◆ Records for the task:

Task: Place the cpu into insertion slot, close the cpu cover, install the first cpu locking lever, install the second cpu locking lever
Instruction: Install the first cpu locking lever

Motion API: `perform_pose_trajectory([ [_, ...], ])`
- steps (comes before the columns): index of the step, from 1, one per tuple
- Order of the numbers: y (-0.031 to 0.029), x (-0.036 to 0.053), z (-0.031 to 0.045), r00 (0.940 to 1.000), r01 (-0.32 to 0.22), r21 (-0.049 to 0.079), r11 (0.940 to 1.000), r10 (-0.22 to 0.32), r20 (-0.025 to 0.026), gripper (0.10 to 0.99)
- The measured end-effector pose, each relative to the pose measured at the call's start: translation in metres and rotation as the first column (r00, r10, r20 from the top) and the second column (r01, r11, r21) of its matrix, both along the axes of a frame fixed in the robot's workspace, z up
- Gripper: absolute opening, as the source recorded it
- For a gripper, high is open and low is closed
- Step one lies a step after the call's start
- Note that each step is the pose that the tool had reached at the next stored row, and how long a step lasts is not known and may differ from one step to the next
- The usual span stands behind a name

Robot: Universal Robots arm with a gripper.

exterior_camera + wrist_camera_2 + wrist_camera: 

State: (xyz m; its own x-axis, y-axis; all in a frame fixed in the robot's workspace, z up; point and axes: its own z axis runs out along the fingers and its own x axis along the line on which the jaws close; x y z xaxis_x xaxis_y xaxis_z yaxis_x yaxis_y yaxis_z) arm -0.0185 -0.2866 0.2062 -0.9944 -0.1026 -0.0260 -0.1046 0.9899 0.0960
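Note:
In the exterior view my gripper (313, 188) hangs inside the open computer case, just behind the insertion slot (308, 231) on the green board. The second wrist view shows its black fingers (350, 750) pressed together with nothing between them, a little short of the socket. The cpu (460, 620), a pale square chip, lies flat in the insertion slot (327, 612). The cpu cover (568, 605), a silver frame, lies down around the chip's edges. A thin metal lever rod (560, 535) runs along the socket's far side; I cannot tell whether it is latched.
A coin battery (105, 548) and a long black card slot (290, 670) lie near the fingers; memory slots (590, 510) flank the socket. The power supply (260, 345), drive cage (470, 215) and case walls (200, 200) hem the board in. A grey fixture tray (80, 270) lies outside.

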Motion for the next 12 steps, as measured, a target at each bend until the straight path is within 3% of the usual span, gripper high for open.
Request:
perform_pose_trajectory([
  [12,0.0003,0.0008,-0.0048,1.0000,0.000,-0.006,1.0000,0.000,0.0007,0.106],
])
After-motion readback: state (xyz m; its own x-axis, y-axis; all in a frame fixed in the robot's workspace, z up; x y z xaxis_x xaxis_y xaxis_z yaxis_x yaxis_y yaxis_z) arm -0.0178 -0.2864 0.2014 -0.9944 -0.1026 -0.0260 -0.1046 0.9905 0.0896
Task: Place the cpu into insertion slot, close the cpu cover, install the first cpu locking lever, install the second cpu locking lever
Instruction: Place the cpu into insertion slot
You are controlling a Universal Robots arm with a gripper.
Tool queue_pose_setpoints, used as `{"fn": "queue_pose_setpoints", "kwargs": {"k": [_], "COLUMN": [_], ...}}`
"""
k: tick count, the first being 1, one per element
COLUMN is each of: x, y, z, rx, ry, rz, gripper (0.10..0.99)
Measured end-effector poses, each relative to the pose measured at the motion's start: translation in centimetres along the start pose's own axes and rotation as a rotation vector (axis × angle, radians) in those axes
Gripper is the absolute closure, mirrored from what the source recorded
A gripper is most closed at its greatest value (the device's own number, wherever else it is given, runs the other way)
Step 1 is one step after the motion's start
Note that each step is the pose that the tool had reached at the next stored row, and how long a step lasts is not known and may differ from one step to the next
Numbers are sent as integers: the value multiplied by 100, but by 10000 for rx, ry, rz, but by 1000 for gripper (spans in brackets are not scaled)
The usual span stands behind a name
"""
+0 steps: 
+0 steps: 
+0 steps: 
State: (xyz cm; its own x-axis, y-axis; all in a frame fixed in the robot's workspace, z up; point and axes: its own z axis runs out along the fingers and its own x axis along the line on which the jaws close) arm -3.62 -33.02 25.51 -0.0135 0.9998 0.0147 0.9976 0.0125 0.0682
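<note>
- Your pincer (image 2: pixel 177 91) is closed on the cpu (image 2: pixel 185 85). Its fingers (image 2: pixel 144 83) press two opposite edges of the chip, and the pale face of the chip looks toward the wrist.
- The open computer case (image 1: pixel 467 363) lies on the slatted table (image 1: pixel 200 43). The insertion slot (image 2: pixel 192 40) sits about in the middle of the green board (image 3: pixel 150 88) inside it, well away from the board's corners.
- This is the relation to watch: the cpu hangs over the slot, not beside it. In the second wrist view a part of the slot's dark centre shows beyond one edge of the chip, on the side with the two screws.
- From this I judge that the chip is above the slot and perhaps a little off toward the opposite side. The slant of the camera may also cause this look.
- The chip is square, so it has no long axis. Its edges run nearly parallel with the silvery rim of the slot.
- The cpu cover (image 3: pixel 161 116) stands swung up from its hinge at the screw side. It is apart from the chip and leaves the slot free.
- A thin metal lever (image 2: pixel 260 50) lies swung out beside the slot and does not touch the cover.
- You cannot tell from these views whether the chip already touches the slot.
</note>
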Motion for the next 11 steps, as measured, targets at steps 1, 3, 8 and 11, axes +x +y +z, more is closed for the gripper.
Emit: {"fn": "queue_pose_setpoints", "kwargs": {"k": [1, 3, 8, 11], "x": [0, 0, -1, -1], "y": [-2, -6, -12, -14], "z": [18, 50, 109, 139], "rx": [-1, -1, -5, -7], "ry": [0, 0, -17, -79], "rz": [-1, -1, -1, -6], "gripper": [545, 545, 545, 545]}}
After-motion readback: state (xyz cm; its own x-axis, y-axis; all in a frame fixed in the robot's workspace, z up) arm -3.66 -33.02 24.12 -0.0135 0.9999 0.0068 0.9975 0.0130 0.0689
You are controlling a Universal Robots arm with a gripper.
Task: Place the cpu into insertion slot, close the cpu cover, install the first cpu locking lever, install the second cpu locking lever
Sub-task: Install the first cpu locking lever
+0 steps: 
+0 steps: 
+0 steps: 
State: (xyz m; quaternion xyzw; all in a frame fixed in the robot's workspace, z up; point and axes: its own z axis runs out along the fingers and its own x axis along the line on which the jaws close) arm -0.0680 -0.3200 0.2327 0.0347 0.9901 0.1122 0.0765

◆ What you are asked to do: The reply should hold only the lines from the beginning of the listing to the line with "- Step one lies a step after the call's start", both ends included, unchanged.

◆ Problem solution:
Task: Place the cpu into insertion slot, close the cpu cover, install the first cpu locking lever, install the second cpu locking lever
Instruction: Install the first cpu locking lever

Motion API: `perform_pose_trajectory([ [_, ...], ])`
- steps (comes before the columns): index of the step, from 1, one per tuple
- Order of the numbers: y (-0.031 to 0.029), x (-0.036 to 0.053), z (-0.031 to 0.045), r00 (0.940 to 1.000), r01 (-0.32 to 0.22), r21 (-0.049 to 0.079), r11 (0.940 to 1.000), r10 (-0.22 to 0.32), r20 (-0.025 to 0.026), gripper (0.10 to 0.99)
- The measured end-effector pose, each relative to the pose measured at the call's start: translation in metres and rotation as the first column (r00, r10, r20 from the top) and the second column (r01, r11, r21) of its matrix, both along the axes of a frame fixed in the robot's workspace, z up
- Gripper: absolute opening, as the source recorded it
- For a gripper, high is open and low is closed
- Step one lies a step after the call's start

This exercise has nothing further to it.